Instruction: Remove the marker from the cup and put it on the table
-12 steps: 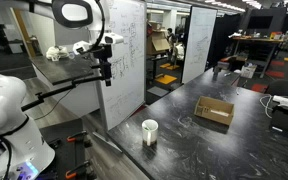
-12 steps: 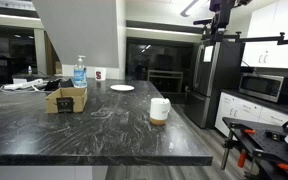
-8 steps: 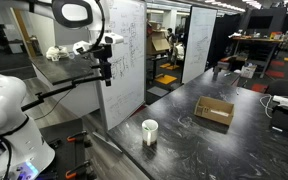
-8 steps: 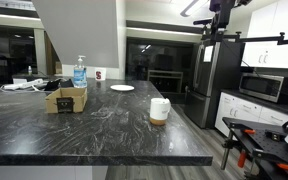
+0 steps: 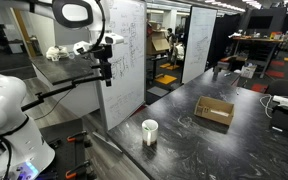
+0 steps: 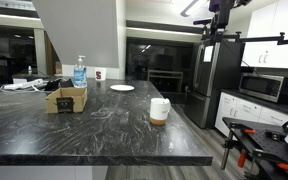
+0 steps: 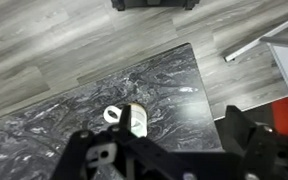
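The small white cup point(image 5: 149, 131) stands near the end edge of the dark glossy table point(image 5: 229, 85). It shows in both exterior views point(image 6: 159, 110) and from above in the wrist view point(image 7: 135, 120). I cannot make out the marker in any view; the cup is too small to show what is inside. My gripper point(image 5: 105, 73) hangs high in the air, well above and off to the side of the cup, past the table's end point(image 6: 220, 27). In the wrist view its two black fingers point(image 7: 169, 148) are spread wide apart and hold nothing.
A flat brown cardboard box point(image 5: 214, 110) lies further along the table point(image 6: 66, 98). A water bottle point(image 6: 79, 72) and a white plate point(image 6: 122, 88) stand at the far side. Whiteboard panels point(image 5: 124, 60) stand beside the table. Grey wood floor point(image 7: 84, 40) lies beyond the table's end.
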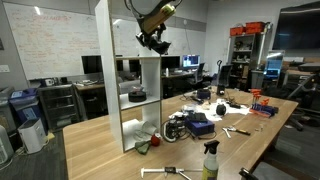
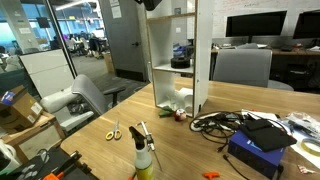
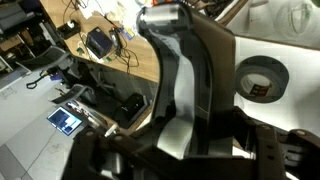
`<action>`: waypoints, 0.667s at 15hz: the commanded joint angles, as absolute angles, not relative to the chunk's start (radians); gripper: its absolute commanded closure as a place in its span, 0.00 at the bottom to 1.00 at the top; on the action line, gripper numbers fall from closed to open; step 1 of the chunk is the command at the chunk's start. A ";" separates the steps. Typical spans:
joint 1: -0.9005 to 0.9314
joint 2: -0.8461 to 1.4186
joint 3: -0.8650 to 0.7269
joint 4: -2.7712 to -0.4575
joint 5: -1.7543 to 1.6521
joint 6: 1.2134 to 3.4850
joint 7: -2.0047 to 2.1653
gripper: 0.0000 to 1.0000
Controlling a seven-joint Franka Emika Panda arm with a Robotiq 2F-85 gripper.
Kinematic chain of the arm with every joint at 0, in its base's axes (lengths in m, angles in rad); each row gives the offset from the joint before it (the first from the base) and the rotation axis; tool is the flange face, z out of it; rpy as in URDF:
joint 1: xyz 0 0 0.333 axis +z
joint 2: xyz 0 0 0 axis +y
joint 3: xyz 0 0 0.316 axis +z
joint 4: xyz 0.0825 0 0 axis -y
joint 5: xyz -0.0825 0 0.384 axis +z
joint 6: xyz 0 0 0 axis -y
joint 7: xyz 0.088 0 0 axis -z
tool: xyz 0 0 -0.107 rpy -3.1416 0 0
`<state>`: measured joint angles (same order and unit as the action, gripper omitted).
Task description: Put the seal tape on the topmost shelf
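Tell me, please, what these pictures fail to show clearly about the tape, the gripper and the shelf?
- Seal tape: visible only in the wrist view; too small or hidden in both exterior views.
- Gripper: small and dark in an exterior view, cut by the top edge in an exterior view, blurred in the wrist view; open or shut unclear.
- Shelving unit: top cut off by the frame edge, so the tape's board is uncertain.

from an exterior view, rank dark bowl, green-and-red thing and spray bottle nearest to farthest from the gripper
From the gripper, high in an exterior view:
1. dark bowl, on the middle shelf below it
2. green-and-red thing, on the table under that shelf
3. spray bottle, near the table's front edge
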<state>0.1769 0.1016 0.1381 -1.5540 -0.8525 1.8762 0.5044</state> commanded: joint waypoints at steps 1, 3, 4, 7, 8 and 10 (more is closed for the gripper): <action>0.171 0.209 0.110 -1.422 -0.944 1.975 0.531 0.60; 0.173 0.272 0.089 -1.365 -0.974 2.030 0.553 0.60; 0.177 0.307 0.076 -1.333 -0.999 2.055 0.566 0.60; 0.176 0.407 0.054 -1.229 -1.057 2.110 0.579 0.60; 0.178 0.439 0.047 -1.191 -1.072 2.118 0.581 0.60; 0.184 0.481 0.038 -1.143 -1.099 2.125 0.593 0.60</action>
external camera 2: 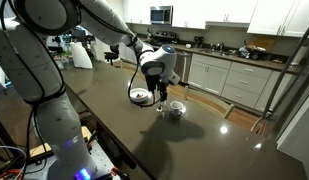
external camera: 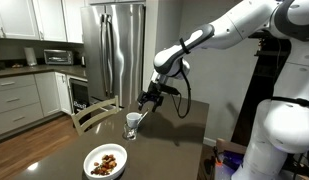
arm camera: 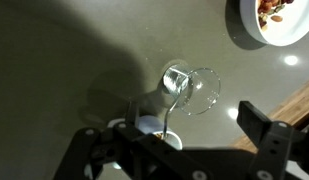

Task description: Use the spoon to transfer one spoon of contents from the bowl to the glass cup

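Observation:
The glass cup point(external camera: 132, 124) point(external camera 2: 176, 109) point(arm camera: 197, 92) stands upright on the dark table. The thin silvery spoon point(arm camera: 168, 110) point(external camera: 141, 121) stands inside it, its handle leaning on the rim and a brown bit at its lower end. My gripper point(external camera: 149, 99) point(external camera 2: 158, 90) point(arm camera: 166, 122) hangs just above the cup. It is open, its fingers point(arm camera: 256, 122) spread wide on either side of the cup and touching neither cup nor spoon. The white bowl point(external camera: 90, 168) point(external camera 2: 141, 97) point(arm camera: 244, 35) sits apart from the cup and holds brown chunky contents point(external camera: 106, 160) point(arm camera: 279, 8).
A wooden chair point(external camera: 94, 112) stands at the table's far side, close to the cup. Behind it is a steel fridge point(external camera: 114, 45). The robot's white body point(external camera: 284, 130) is at the table's edge. Kitchen counters point(external camera 2: 244, 70) run along the wall.

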Robot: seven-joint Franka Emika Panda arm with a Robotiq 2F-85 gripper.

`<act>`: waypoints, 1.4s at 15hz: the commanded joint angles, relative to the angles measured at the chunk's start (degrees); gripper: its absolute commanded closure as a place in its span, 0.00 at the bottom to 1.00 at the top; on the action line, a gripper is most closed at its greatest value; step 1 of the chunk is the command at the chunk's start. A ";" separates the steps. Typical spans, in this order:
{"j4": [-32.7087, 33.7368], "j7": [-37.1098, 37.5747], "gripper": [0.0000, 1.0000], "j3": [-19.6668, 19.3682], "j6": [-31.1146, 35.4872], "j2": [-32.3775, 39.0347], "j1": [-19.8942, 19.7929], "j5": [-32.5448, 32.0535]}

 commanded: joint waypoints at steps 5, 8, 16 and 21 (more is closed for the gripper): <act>3.15 -3.49 0.00 -1.42 -3.96 3.21 -0.73 8.11; 4.16 -6.51 0.00 -1.13 -4.11 5.11 -0.77 11.62; 8.54 -8.12 0.47 -1.01 -5.70 9.46 -2.08 12.34; 10.11 -8.02 0.80 -0.93 -5.98 10.60 -3.02 12.30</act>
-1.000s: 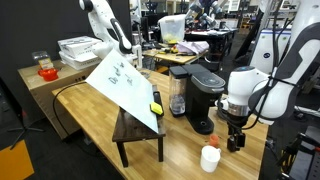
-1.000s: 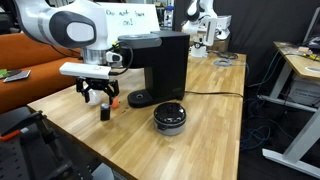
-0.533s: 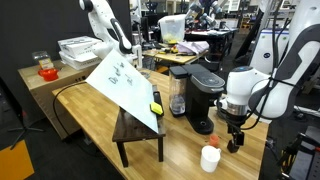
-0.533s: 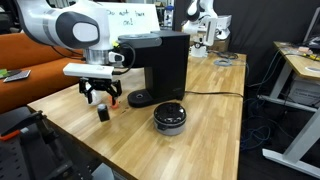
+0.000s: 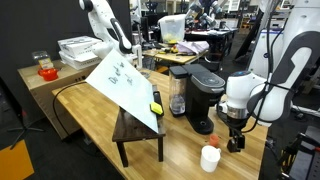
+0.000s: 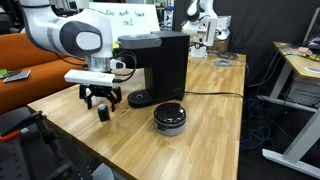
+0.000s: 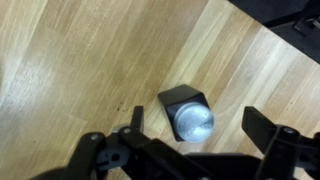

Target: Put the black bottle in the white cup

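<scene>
My fingers (image 7: pixel 264 129) are spread open, one on each side of the black bottle (image 7: pixel 188 112). It stands on the table (image 7: pixel 60 60) between them, untouched, so closing should pinch it squarely. The white cup (image 5: pixel 210 158) sits just beside my fingers.

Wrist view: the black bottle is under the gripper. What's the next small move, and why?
Probably lower straight down. The gripper is open, and the black bottle stands on the table, roughly centred between its fingers and apparently untouched. Descending before closing seems right. The white cup stands close by.
</scene>
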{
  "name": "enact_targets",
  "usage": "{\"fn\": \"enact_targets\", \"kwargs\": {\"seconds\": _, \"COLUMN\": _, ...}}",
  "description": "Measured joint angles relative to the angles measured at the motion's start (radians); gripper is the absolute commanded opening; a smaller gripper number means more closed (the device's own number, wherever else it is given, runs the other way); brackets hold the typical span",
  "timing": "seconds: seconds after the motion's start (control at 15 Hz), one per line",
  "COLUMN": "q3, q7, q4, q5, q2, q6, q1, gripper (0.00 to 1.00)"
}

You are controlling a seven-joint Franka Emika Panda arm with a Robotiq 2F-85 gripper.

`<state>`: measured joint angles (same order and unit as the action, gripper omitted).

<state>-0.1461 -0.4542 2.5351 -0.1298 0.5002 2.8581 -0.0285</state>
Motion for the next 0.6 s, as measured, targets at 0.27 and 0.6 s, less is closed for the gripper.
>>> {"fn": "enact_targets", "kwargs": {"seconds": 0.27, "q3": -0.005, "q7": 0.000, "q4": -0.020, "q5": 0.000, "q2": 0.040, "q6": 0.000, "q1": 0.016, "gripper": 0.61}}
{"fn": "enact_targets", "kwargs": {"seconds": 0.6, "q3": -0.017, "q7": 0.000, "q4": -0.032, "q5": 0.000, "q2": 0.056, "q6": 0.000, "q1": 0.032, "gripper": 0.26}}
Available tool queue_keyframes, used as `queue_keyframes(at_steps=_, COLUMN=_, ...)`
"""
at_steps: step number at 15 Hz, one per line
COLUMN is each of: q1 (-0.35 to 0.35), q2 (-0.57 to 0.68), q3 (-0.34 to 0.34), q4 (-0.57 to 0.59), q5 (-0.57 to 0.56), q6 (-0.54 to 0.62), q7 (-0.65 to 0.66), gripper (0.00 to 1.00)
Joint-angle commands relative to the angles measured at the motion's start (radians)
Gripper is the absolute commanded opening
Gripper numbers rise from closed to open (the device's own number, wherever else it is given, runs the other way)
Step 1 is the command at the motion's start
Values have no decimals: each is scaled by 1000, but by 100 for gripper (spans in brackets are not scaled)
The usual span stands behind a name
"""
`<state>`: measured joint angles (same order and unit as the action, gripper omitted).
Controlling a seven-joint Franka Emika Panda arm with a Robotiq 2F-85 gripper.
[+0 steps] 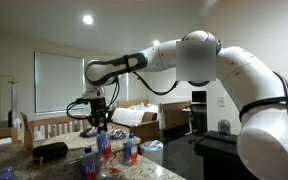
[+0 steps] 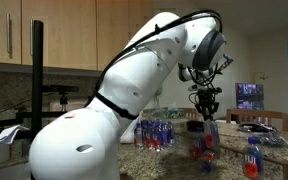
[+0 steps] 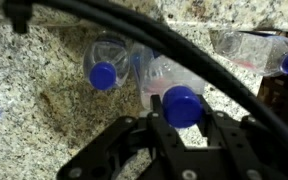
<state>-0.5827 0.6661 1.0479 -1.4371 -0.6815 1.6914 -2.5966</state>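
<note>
The claw (image 3: 181, 128) was clamped on a bottle (image 3: 162, 82), its two fingers (image 3: 152, 128) drawn in against the neck just under the blue cap (image 3: 181, 105). In the wrist view the jaws stood on either side of that cap, with no gap showing between them and the plastic. The held bottle was clear, with a reddish label partly visible through its body, and it hung roughly upright below the claw over the speckled granite desk (image 3: 44, 85). Whether its base touched the stone could not be told. In both exterior views it sat directly beneath the claw (image 1: 96, 120) (image 2: 205, 108), above the middle of the desk among the others. The wrist view showed three blue caps in all. One was the held bottle's, one belonged to a second bottle (image 3: 109, 60) lying on its side just left of it, and one to a third bottle (image 3: 256, 45) lying at the far right. An exterior view showed a cluster (image 2: 159, 132) of like bottles with red labels standing left of the claw, too blurred to count, and a single one (image 2: 252, 158) near the right edge.
</note>
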Motion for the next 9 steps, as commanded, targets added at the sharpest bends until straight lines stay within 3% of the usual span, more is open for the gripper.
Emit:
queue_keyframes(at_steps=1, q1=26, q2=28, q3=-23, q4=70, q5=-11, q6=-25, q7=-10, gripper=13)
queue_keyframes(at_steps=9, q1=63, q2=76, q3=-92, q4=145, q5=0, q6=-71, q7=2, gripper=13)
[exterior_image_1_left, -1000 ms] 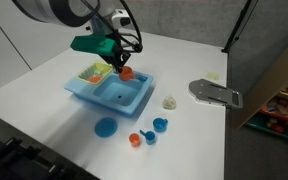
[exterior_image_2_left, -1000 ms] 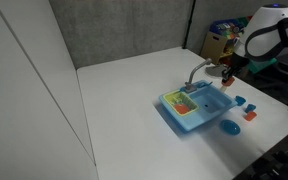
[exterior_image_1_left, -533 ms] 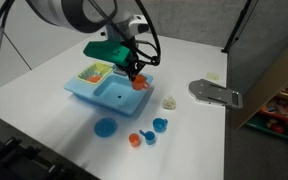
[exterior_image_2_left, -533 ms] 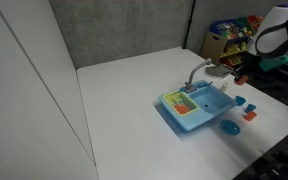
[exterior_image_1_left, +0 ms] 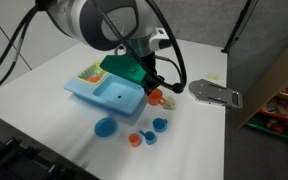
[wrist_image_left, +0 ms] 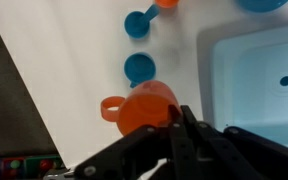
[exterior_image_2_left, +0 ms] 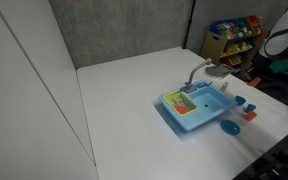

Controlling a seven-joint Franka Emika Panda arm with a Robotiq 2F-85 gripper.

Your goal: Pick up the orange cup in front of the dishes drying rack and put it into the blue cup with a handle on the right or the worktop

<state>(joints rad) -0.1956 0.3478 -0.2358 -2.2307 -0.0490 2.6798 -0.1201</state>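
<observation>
In the wrist view the dark gripper [wrist_image_left: 174, 118] has its fingers clamped on the small round orange-red plastic cup [wrist_image_left: 147, 106]. It holds the cup above the flat white worktop [wrist_image_left: 74, 70], beside the light-blue plastic toy sink [wrist_image_left: 246, 85]. Just beyond stands the tiny light-blue plastic cup with a handle [wrist_image_left: 139, 68], its hollow showing only blue. Farther off, in an exterior view, the yellow-green plastic drying rack [exterior_image_1_left: 89, 72] holds coloured bits too small to tell.
</observation>
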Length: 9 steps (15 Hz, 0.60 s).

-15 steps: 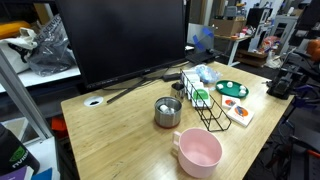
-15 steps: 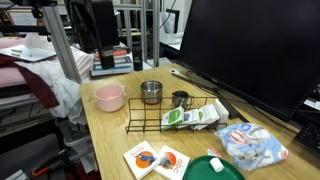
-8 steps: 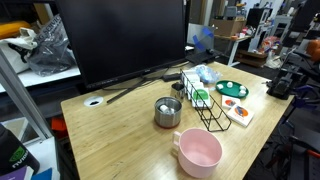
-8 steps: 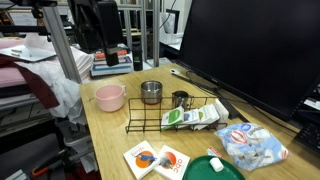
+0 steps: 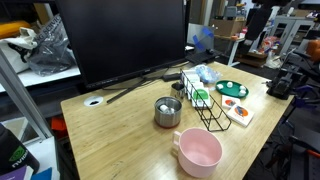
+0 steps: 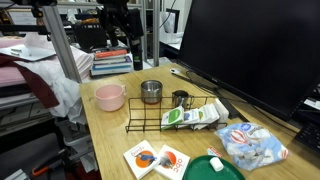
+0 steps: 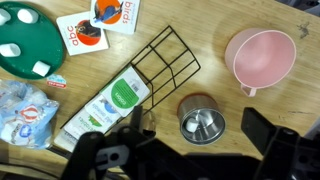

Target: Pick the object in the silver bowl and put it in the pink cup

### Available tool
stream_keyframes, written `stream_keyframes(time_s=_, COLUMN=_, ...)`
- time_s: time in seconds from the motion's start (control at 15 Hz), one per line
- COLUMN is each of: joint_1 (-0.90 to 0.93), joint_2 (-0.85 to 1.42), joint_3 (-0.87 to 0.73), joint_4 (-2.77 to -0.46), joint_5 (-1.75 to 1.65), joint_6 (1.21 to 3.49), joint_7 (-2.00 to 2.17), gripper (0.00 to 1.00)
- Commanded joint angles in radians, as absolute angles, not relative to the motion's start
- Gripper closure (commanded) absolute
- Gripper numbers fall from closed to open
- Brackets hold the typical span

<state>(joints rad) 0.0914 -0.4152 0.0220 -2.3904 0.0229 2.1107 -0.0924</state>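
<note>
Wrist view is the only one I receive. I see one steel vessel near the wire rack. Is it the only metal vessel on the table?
Observer: No. A slimmer metal cup stands close beside the silver bowl and the wire rack. Your view does not show it.
Operator: I cannot tell whether the bowl holds something.
Observer: It does. In an exterior view a small pale object lies inside it.
Operator: How far is the gripper from the table?
Observer: The gripper hangs high above the table, open, and touches nothing.
</note>
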Motion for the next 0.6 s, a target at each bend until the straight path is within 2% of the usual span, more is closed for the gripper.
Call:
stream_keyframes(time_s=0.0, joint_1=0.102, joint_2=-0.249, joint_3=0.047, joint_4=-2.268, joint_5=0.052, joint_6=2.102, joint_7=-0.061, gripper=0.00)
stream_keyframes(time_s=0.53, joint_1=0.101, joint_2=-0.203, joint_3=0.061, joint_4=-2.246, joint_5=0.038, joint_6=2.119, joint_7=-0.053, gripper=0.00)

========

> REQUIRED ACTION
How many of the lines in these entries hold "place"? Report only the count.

> TASK OUTPUT
2